StreamingPullFuture fails under heavy load


In our project, we use GCP pubsub to route asynchronous jobs from applications to the worker. To subscribe we use the subscribe method from the pubsub_v1.SubscriberClient. It returns subscriber.futures.StreamingPullFuture object, example:

future = subscriber_client.subscribe(
    subscription, callback)

To monitor if the subscription is alive we use running from the StreamingPullFuture API example:

if future.running():
  do something
else:
  do something else

Here is the problem. When a worker gets high traffic - in the pubsub, there are more messages than the worker is able to process within some period of time this check future.running() evaluates to false. On the other hand, when the worker is able to keep up with the traffic/ the traffic is fairly low the check always evaluates to true.

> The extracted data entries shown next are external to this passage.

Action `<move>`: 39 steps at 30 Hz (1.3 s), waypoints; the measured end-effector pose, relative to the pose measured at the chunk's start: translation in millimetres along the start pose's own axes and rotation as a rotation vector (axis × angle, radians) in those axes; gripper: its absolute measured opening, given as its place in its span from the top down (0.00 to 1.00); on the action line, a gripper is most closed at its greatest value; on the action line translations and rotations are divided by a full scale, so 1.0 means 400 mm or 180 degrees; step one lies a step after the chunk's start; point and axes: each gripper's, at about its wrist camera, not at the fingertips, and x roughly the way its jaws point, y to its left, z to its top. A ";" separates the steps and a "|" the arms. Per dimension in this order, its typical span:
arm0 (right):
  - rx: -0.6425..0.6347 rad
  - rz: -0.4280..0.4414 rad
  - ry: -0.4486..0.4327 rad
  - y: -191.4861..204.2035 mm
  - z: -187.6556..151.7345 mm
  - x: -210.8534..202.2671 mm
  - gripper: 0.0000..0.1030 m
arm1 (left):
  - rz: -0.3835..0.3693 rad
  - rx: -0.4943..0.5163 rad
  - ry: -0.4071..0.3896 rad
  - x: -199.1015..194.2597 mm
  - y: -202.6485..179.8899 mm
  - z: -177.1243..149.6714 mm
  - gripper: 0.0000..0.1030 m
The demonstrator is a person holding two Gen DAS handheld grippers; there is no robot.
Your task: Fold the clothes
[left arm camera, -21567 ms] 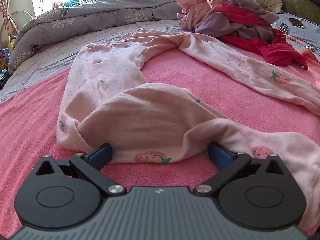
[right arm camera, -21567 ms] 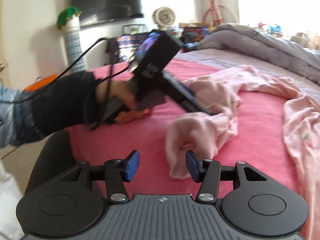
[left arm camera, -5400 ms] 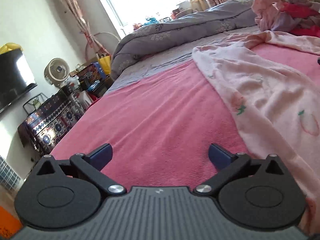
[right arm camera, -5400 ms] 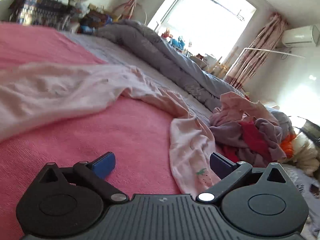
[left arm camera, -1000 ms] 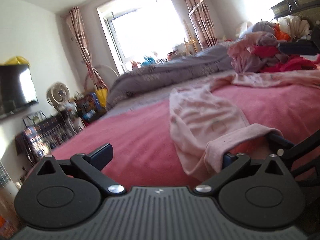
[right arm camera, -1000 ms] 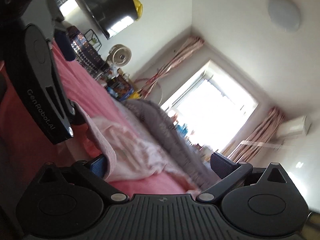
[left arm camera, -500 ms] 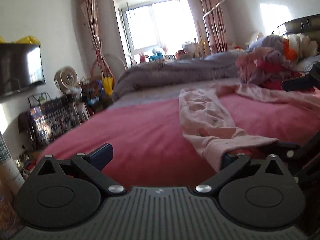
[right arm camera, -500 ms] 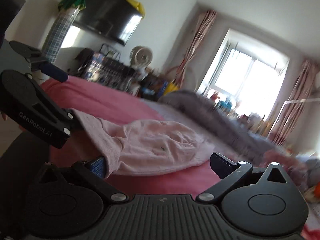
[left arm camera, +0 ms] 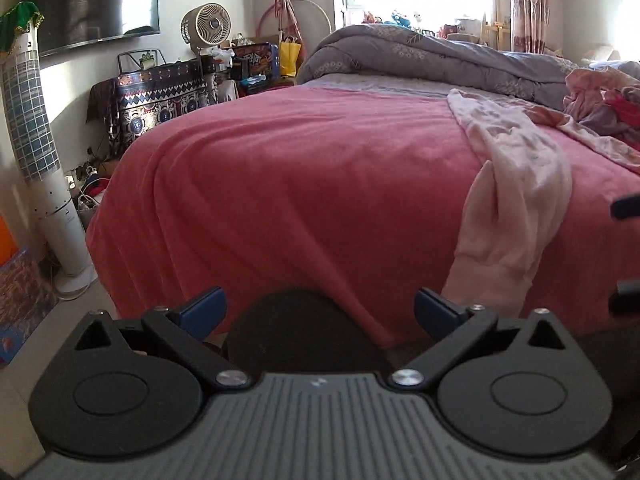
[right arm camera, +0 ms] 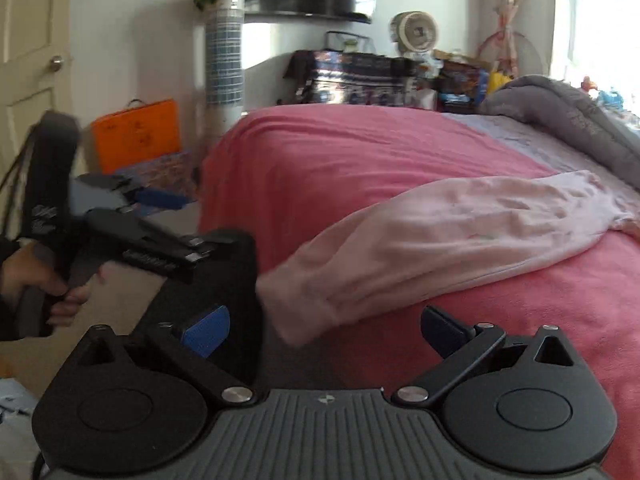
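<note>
Pale pink garment (left arm camera: 516, 184) lies stretched along the bed (left arm camera: 304, 168), on the pink blanket, one long limp tube of fabric. Its near end droops over the bed's edge, cuff hanging loose and slightly open. The cloth is wrinkled, faintly printed, seam running along its lower side. Farther back it spreads toward a jumbled pile of clothes (left arm camera: 604, 104), pinks, reds and mauve, unfolded.

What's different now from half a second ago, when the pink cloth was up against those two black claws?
Both let go. The left gripper and the right gripper have drawn back from the bed, jaws open and empty. The pink garment, its end earlier stretched between them, now droops over the edge of the red blanket. The clothes pile and grey duvet stayed put.
</note>
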 end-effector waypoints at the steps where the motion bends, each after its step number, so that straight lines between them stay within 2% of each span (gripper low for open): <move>1: -0.0037 -0.0255 -0.0003 -0.022 0.011 0.008 0.02 | -0.0005 0.0025 0.0001 -0.003 0.004 -0.004 0.02; 3: -0.0131 -0.0657 -0.0023 -0.055 0.033 0.029 0.09 | -0.0061 0.0101 -0.0103 -0.016 0.008 0.006 0.02; 5: -0.0110 -0.0785 -0.0051 -0.100 0.049 0.052 0.23 | -0.0138 0.0125 -0.0269 -0.025 0.008 0.036 0.01; 7: 0.0062 -0.0811 -0.0065 -0.151 0.062 0.078 0.45 | -0.0243 0.0183 -0.0477 -0.020 -0.006 0.087 0.01; 11: 0.0473 -0.0744 -0.0054 -0.240 0.067 0.134 0.47 | -0.0248 0.0585 -0.0805 0.041 -0.097 0.171 0.00; 14: 0.0716 -0.0697 -0.0052 -0.263 0.051 0.182 0.51 | -0.0083 0.0947 -0.0772 0.112 -0.172 0.178 0.00; 15: 0.0674 -0.0746 -0.0082 -0.258 0.048 0.183 0.58 | -0.0023 0.1066 -0.0724 0.137 -0.195 0.175 0.00; 16: 0.0622 -0.0858 -0.0106 -0.251 0.047 0.175 0.79 | 0.0009 0.1141 -0.0657 0.157 -0.211 0.168 0.00; 17: 0.0574 -0.1034 -0.0111 -0.248 0.044 0.167 0.93 | 0.0011 0.1136 -0.0655 0.165 -0.213 0.163 0.00; 18: 0.0523 -0.1166 -0.0105 -0.252 0.040 0.164 0.93 | 0.0014 0.1131 -0.0652 0.173 -0.214 0.157 0.00; 21: 0.0309 -0.1314 -0.0030 -0.260 0.029 0.166 0.93 | -0.0047 0.1033 -0.0600 0.184 -0.207 0.153 0.00; 23: 0.0067 -0.1663 0.0049 -0.253 0.024 0.165 0.96 | -0.0105 0.0953 -0.0555 0.188 -0.198 0.154 0.00; 25: 0.0116 -0.1911 0.0161 -0.283 0.006 0.145 0.96 | -0.0172 0.0885 -0.0508 0.188 -0.187 0.154 0.00; 26: 0.0364 -0.1765 0.0180 -0.313 -0.001 0.120 0.96 | -0.0218 0.0858 -0.0473 0.186 -0.180 0.155 0.00; 29: 0.0980 -0.1192 -0.0114 -0.376 0.004 0.048 0.88 | -0.0420 0.0841 -0.0272 0.182 -0.163 0.146 0.00; 30: 0.0923 -0.0984 -0.0149 -0.372 0.019 0.044 0.74 | -0.0468 0.0860 -0.0143 0.184 -0.161 0.138 0.00; 31: 0.0835 -0.0790 -0.0168 -0.365 0.034 0.043 0.46 | -0.0490 0.0865 -0.0051 0.184 -0.156 0.131 0.00; 32: 0.0645 -0.0645 -0.0136 -0.346 0.043 0.051 0.33 | -0.0428 0.0830 -0.0082 0.174 -0.145 0.126 0.00; 33: 0.0472 -0.0528 -0.0098 -0.321 0.044 0.060 0.27 | -0.0372 0.0787 -0.0126 0.164 -0.132 0.122 0.00; 35: 0.0326 -0.0308 0.0010 -0.281 0.036 0.075 0.27 | -0.0367 0.0610 -0.0301 0.136 -0.094 0.128 0.00; 37: 0.0624 -0.0072 0.0055 -0.279 0.022 0.090 0.28 | -0.0475 0.0457 -0.0386 0.123 -0.066 0.147 0.00; 38: 0.0866 -0.0038 0.0029 -0.286 0.014 0.104 0.29 | -0.0529 0.0417 -0.0415 0.120 -0.058 0.159 0.00; 39: 0.1091 0.0003 -0.0003 -0.293 0.009 0.115 0.35 | -0.0540 0.0456 -0.0436 0.121 -0.062 0.169 0.00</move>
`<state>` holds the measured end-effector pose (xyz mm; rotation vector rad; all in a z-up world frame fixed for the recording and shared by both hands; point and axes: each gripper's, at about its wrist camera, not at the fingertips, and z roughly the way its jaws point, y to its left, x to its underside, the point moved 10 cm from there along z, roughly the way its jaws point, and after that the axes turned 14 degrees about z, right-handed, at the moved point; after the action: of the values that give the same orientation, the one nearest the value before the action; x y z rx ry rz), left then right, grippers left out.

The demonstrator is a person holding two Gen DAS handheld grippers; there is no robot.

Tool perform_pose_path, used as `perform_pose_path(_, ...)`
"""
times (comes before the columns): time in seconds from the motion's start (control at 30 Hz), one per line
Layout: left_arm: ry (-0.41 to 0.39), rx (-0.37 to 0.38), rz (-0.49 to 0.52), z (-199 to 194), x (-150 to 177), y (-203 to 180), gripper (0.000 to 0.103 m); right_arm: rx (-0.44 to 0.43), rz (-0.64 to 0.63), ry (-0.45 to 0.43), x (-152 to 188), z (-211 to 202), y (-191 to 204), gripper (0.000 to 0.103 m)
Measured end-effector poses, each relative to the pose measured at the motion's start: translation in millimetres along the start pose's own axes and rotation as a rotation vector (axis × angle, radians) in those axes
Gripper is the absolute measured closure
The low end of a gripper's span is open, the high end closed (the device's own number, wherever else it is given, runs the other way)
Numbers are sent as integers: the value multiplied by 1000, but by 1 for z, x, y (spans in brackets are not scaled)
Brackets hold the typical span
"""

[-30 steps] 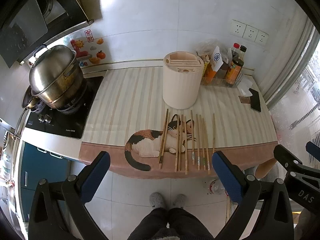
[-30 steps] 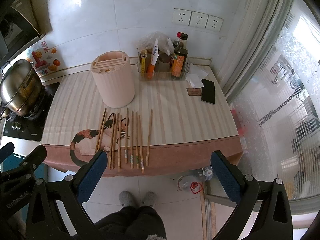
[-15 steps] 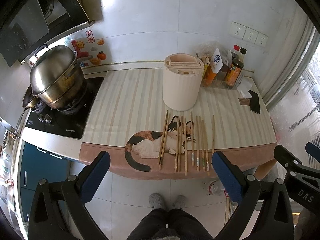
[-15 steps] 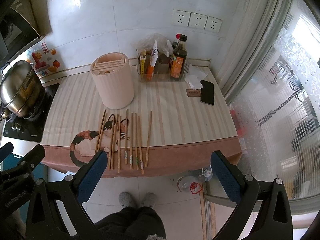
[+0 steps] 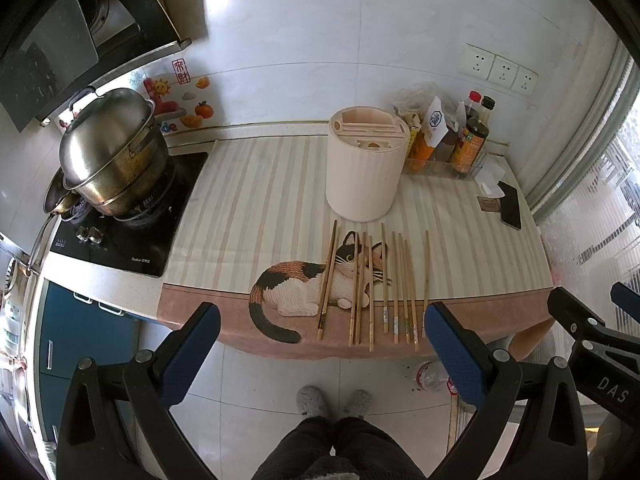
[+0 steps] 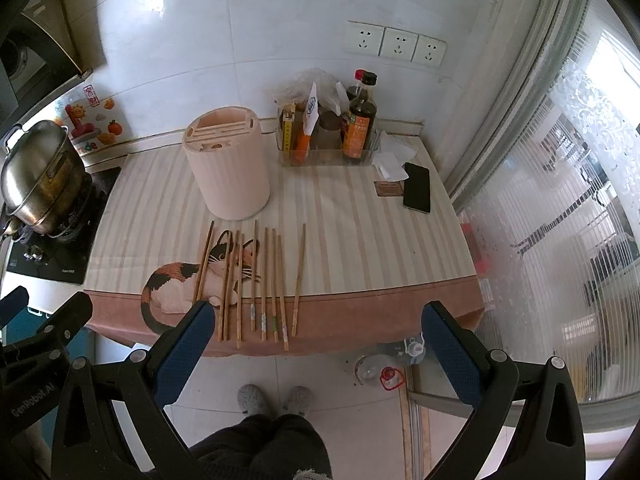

Any idea why is it happening? And how to handle future.running() == false ? Should we re-subscribe?


Solution

  • It sounds like the subscriber is getting overwhelmed with the work and is not able to keep up with basic operations needed to keep the stream open to the service, e.g., heartbeats on the stream. If processing your messages is intensive enough that a subscriber becomes resource constrained under high load, then you probably want to set tighter flow control limits in order to reduce the amount of outstanding work to the subscriber client when publish load increases.

    With the flow control limits in place, you can either horizontally scale the number of subscribers in order to process the messages in the same amount of time (spreading the load out over more instances) or you can allow messages to be processed by the single subscriber, thus spreading the load out over a longer period of time.